**Work instruction**
What is needed is an exact reproduction of the lines from the one that contains "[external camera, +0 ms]" through the end of the data, both included and nothing else, with pictures omitted.

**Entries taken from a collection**
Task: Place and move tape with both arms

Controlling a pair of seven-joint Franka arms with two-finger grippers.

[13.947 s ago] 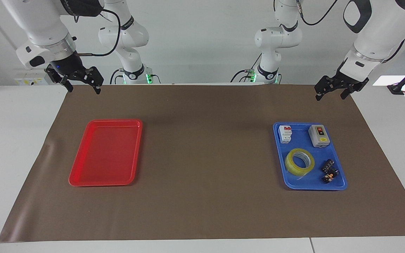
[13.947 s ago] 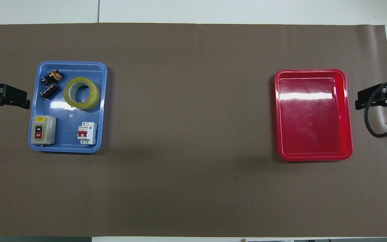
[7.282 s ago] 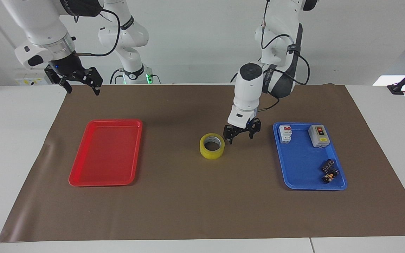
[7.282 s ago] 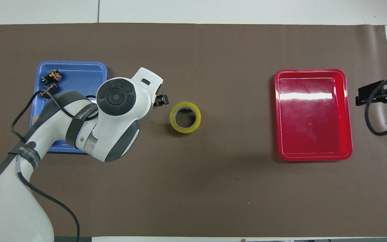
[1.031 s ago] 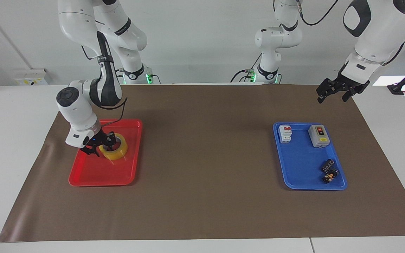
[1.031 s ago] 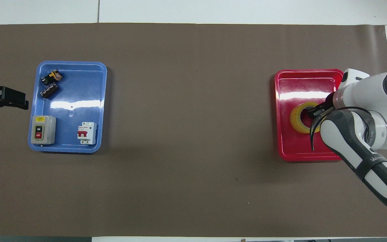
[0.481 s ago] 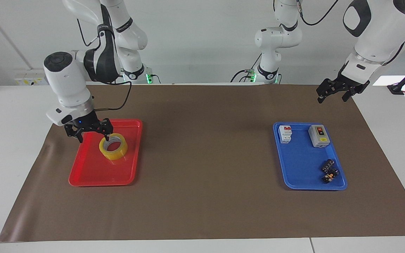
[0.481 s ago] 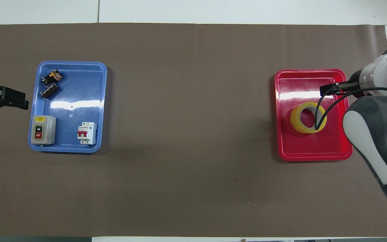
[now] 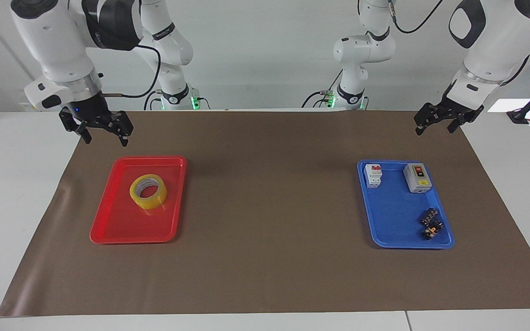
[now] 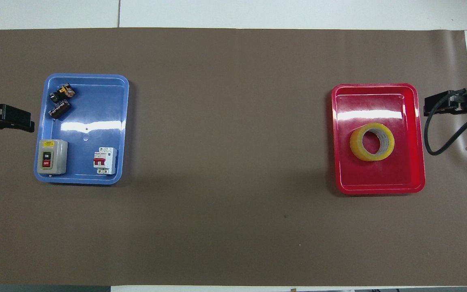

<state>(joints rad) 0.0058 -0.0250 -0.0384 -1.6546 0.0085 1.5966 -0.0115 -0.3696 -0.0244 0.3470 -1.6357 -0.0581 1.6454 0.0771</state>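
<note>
Nearest the robots, the right gripper (image 9: 103,134) is hanging in the air over the brown mat (image 9: 269,207) at the right arm's end of the table, just off the nearer end of the red tray (image 9: 108,230), with its two black fingers (image 9: 125,136) spread apart and holding nothing. In the overhead view this gripper (image 10: 440,106) is showing beside the red tray (image 10: 379,186), with a black cable (image 10: 440,138) looping down from it.

At the left arm's end, the left gripper (image 9: 435,125) is waiting in the air over the mat's edge, clear of the blue tray (image 9: 398,230). Its fingers are parted too, and nothing is sitting between them. From overhead, the left gripper (image 10: 16,119) is poking in just beside the blue tray (image 10: 91,117).

A little farther out, the tape (image 9: 148,191) is lying flat in the red tray, roughly in the middle, hole facing up; neither gripper is touching it. The overhead view is showing the tape (image 10: 371,142) with its pale core visible inside the ring.

In the blue tray, a white breaker with red switches (image 9: 373,175) and a grey on-off switch box (image 9: 417,177) are standing at the end nearer the robots. Farther out again, two small dark parts (image 9: 430,223) are lying close together in the tray's corner.
</note>
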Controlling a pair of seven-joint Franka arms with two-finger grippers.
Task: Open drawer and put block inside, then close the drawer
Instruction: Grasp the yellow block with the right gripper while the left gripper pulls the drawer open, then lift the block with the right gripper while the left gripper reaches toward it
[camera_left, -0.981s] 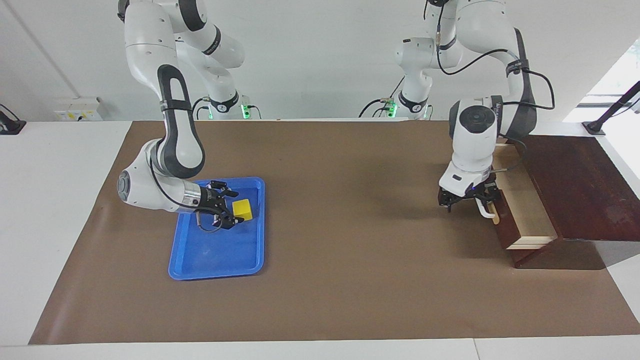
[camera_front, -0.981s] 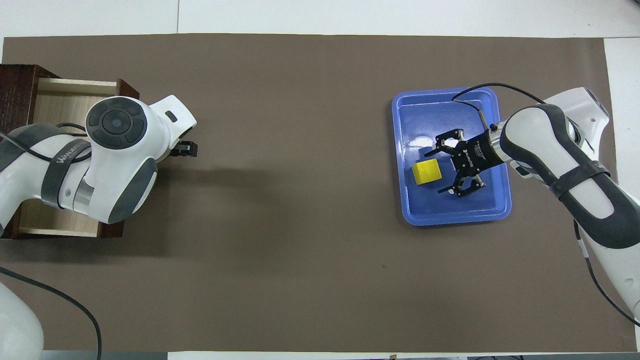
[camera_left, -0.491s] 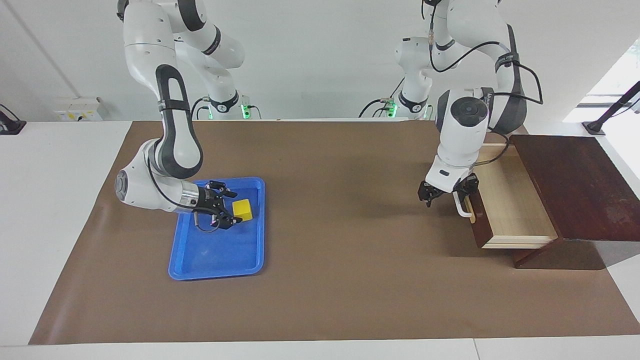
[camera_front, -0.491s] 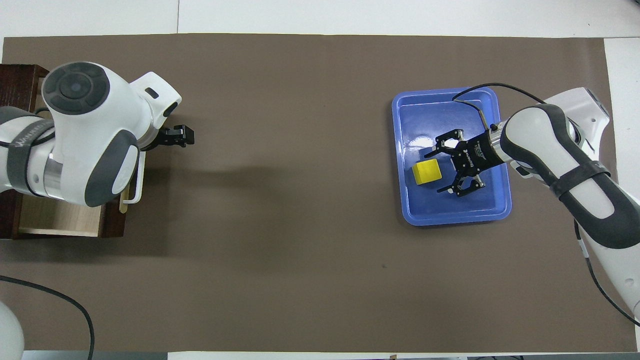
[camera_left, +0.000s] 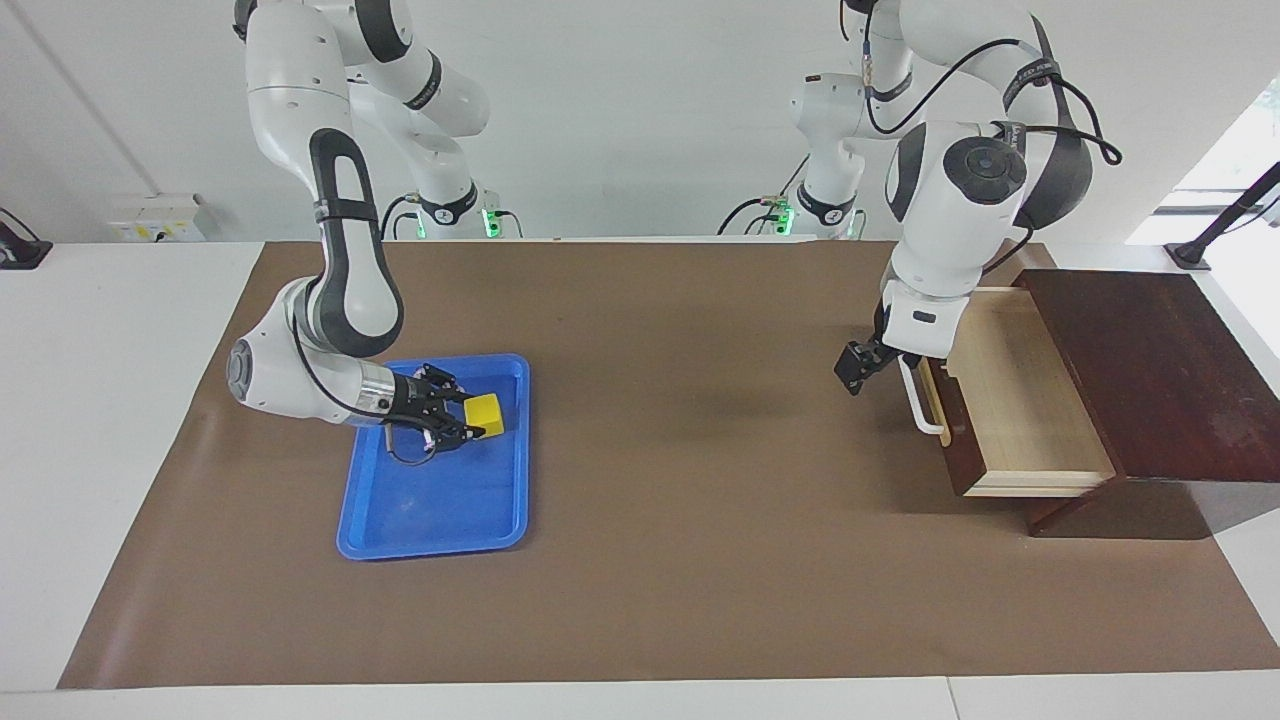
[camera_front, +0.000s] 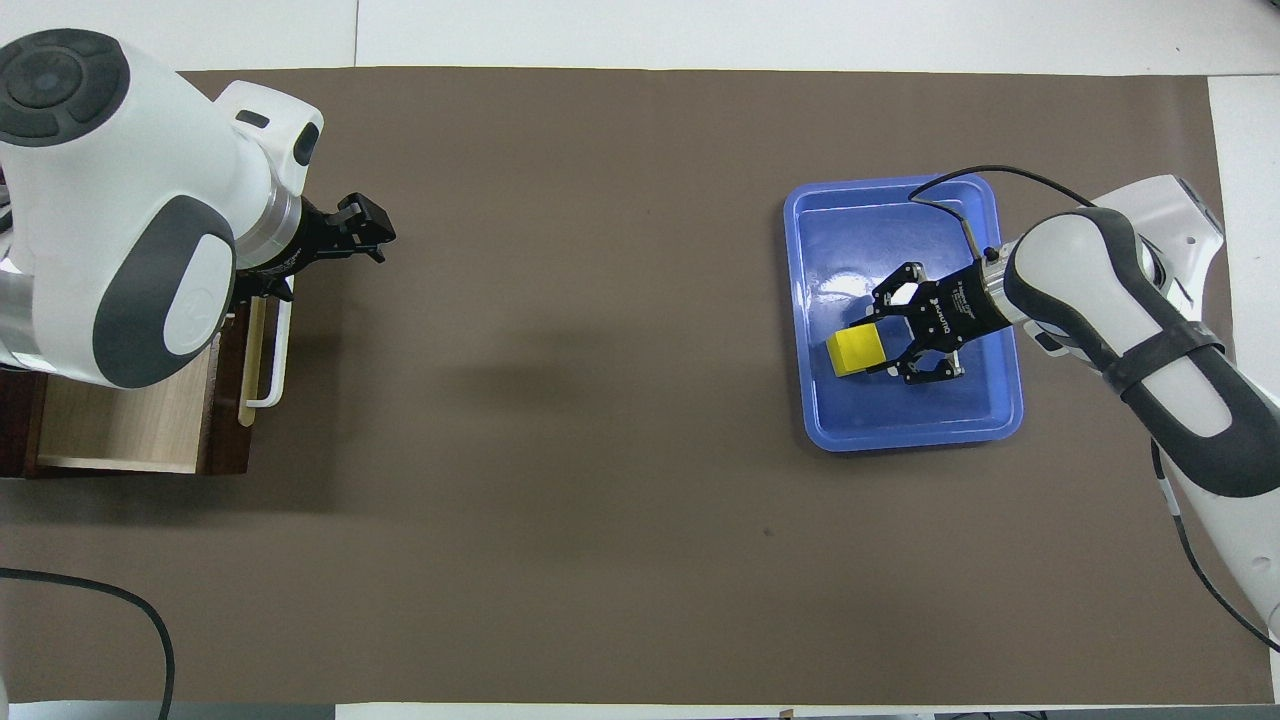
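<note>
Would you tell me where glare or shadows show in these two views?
Overhead view: white glare on the blue tray floor beside the block; a soft arm shadow on the brown mat. Facing view: the drawer casts a dark shadow; bright window at the edge.

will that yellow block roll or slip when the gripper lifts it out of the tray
Probably not: the block is a flat-faced cube, so rolling is unlikely. The right gripper is shut on its sides, which suggests a stable hold. It looks rigid and likely light.

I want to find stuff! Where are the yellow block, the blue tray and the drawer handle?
yellow block (camera_left: 484, 413), facing view, its front face.
blue tray (camera_left: 430, 540), facing view, its rim farthest from the robots.
drawer handle (camera_left: 917, 400), facing view, middle of the white bar.
</note>
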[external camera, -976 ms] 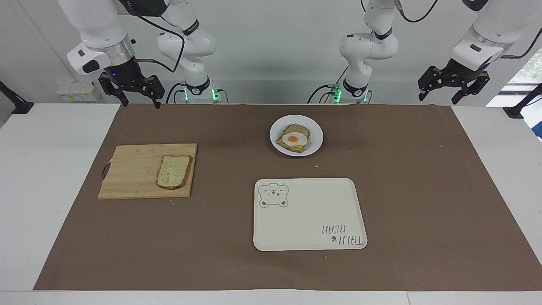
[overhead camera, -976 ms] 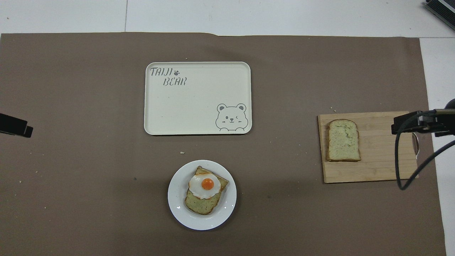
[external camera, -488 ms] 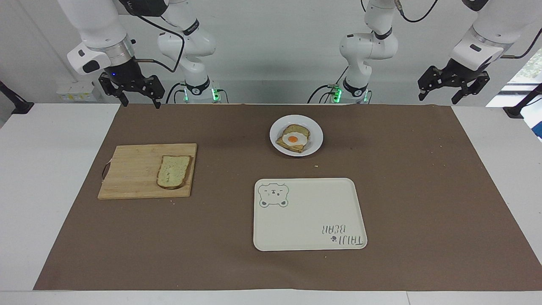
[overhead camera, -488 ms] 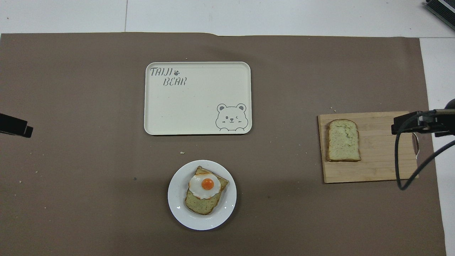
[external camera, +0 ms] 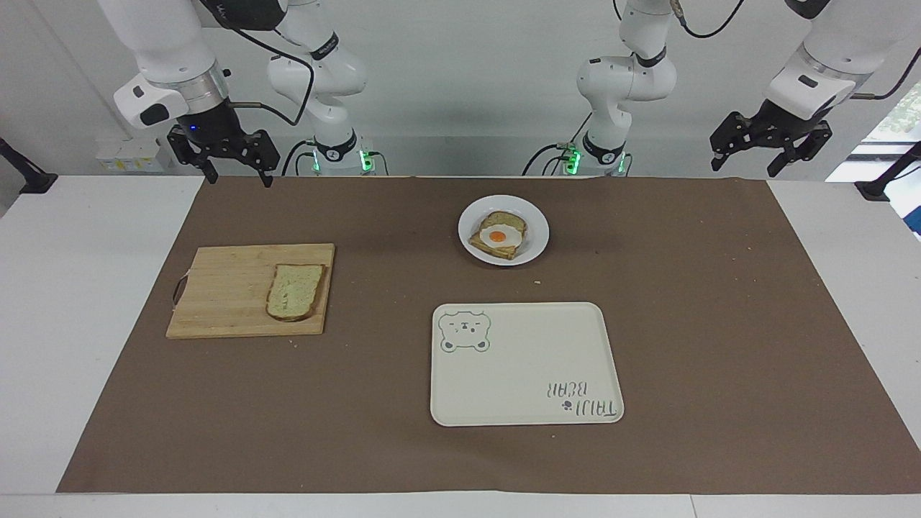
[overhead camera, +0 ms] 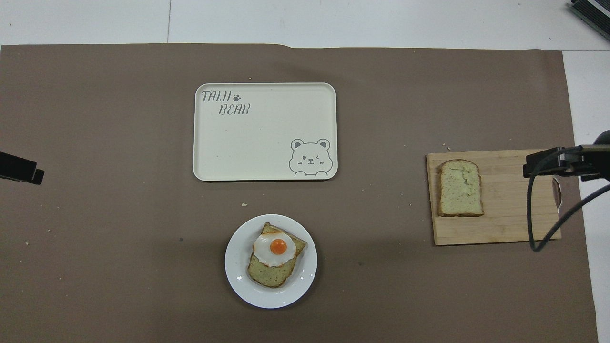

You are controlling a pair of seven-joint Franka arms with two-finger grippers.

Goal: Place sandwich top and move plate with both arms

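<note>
Facing view: the right gripper hangs with fingers spread wide, empty, over the mat's edge; the sandwich top lies on the cutting board at that arm's end, long axis running away from the robots. The left gripper, open too, waits. The plate sits mid-table; the tray reads "TAIJI BEAR".

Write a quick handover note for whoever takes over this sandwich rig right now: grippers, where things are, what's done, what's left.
Right gripper: open, empty, raised over the mat's edge at its own end.
Left gripper: open, empty, raised at its own end.
Sandwich top: on the cutting board, toward the right arm's end.
Plate: mid-table, holding the egg toast; tray lies farther from the robots.
Done: nothing.
Left: put the sandwich top on the egg toast, then move the plate with both arms.
</note>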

**Written reply**
[external camera, +0 ms] 
[overhead camera, +0 ms] 

You are controlling a pair of seven-joint Franka arms with two-finger grippers.

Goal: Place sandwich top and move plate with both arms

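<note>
Facing view: the right gripper hangs with fingers spread wide, empty, over the mat's edge; the sandwich top lies on the cutting board at that arm's end, long axis running away from the robots. The left gripper, open too, waits. The plate sits mid-table; the tray reads "TAIJI BEAR".

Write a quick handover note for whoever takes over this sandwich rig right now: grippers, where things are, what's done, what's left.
Right gripper: open, empty, raised over the mat's edge at its own end.
Left gripper: open, empty, raised at its own end.
Sandwich top: on the cutting board, toward the right arm's end.
Plate: mid-table, holding the egg toast; tray lies farther from the robots.
Done: nothing.
Left: put the sandwich top on the egg toast, then move the plate with both arms.
</note>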

Nothing further belongs to this answer.